What the task asks
Each line of the material below that holds the word "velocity" needs to be copied.

★ ★ ★

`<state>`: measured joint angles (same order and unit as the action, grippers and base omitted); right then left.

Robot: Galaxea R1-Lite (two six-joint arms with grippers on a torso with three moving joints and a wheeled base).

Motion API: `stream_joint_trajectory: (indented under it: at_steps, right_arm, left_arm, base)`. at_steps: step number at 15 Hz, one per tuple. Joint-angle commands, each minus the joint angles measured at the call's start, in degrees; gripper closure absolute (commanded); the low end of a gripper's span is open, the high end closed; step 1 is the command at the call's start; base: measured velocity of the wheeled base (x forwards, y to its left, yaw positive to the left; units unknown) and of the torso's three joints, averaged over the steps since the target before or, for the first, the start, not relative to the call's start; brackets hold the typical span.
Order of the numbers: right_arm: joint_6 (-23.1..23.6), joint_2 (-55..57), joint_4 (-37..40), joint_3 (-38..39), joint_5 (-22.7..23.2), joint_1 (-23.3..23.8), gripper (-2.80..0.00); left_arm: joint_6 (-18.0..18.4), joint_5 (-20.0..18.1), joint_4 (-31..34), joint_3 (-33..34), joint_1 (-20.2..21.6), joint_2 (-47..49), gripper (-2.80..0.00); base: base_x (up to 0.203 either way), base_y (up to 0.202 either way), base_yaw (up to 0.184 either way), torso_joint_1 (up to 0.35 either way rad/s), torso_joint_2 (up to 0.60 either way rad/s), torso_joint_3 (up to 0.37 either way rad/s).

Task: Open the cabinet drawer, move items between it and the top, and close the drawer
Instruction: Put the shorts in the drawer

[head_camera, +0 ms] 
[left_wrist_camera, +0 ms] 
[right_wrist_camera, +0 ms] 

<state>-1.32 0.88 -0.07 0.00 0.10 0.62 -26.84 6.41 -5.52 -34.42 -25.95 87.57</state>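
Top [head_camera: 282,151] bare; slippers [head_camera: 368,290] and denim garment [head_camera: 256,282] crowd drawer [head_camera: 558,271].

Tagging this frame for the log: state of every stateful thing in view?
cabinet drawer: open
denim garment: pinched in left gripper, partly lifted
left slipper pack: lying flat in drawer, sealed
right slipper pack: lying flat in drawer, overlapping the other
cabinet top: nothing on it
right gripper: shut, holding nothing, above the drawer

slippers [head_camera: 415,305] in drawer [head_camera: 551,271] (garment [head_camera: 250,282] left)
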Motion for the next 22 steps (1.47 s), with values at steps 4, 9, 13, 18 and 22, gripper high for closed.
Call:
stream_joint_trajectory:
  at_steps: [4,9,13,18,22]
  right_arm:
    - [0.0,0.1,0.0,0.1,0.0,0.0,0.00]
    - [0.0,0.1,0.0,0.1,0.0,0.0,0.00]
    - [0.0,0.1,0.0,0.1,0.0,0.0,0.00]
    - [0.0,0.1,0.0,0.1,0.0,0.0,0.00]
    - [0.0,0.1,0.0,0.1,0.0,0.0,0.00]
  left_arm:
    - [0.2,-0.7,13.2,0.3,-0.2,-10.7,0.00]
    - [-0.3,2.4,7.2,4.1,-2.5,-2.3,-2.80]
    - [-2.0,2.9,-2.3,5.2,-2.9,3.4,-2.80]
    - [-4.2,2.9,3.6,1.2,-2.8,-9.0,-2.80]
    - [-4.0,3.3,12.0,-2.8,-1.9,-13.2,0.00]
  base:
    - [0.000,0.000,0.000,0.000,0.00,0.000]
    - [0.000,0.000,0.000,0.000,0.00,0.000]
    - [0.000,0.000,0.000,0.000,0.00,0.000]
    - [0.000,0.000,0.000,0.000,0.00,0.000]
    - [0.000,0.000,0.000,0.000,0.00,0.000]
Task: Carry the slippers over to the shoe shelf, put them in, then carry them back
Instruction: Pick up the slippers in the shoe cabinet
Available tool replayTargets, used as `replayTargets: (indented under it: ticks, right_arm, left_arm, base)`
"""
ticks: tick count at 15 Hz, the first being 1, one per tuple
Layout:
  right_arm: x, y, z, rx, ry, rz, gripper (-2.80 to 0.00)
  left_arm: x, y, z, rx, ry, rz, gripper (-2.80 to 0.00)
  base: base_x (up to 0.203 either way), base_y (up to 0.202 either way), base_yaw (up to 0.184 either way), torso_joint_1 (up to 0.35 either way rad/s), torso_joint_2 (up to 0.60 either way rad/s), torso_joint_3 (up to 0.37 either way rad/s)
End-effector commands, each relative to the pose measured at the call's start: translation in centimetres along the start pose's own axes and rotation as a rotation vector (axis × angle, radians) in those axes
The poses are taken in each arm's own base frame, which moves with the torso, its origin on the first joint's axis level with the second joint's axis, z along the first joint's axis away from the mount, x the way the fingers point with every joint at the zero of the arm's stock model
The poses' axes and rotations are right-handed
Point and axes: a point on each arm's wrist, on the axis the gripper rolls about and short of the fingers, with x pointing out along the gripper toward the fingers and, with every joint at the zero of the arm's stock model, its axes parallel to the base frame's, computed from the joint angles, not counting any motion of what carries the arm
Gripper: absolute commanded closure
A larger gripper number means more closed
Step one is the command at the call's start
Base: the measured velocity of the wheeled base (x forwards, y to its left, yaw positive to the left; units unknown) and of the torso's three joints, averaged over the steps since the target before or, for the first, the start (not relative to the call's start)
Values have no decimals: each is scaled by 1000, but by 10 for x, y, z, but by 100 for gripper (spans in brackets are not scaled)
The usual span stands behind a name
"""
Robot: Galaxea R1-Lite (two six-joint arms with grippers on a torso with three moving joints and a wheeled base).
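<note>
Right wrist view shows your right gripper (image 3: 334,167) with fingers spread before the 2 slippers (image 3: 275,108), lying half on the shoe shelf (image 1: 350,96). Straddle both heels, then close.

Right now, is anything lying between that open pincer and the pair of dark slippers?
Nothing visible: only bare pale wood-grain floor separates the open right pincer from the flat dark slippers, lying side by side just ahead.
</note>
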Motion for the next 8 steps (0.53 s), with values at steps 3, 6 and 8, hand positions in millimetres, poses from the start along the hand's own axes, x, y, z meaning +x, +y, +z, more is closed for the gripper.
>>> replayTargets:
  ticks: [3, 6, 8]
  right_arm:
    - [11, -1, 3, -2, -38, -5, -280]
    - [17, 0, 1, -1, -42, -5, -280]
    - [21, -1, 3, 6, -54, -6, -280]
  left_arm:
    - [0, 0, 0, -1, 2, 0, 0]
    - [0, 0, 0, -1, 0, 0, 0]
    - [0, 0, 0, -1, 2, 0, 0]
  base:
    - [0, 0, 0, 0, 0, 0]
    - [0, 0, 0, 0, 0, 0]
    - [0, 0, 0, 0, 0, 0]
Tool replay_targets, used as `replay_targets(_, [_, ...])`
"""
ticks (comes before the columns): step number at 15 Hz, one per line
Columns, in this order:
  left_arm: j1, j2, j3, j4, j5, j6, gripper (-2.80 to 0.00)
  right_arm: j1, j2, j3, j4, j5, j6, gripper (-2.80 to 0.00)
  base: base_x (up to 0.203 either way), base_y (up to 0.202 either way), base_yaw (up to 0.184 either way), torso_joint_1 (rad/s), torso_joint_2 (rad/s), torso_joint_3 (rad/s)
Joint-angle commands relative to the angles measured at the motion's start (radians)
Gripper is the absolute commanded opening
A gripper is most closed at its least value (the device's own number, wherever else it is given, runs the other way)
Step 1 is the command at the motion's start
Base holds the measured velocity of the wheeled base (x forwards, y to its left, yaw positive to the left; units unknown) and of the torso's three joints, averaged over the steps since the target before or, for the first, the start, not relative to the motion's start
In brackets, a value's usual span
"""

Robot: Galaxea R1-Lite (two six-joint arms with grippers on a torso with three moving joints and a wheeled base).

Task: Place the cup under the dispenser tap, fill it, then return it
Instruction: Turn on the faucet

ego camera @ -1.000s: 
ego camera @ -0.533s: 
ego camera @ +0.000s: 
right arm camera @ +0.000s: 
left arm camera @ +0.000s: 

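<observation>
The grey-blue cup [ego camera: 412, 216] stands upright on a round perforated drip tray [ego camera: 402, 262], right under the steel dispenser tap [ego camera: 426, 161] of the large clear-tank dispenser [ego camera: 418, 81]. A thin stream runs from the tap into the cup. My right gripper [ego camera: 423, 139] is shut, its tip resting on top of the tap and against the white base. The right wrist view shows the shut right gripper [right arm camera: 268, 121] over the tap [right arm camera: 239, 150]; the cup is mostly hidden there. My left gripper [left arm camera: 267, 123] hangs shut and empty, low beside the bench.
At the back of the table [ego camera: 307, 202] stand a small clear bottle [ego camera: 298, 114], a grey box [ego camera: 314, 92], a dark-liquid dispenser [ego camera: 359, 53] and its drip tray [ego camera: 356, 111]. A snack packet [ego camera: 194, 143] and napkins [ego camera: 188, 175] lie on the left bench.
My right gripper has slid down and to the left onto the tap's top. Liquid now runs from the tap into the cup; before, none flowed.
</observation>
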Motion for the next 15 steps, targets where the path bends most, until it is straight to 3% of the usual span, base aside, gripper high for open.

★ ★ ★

Worked solution
Motion API: `stream_joint_trajectory: (indented under it: at_steps, right_arm, left_arm, base)`. at_steps: step number at 15 Hz, one per tuple. Joint-angle commands, each minus the joint angles measured at the call's start, in degrees; gripper closure absolute (commanded); the low end of a gripper's span is open, the high end closed; step 1 is the command at the call's start; base: measured velocity of the wheeled base (x forwards, y to its left, yaw positive to the left; units unknown) and of the torso's three joints, averaged over the steps since the target before or, for the first, the start, not relative to the call's start; brackets hold the typical span.
Base: the measured velocity of the wheeled base (x forwards, y to its left, yaw positive to the left; units unknown) and of the torso's three joints, averaged over the steps since the target before or, for the first, the start (not relative to the call's start)
Base holds the measured velocity of the wheeled base (x forwards, y to its left, yaw positive to the left; units unknown) and of the torso's three joints, averaged over the steps since the target before or, for the first, the start, not relative to the motion's start

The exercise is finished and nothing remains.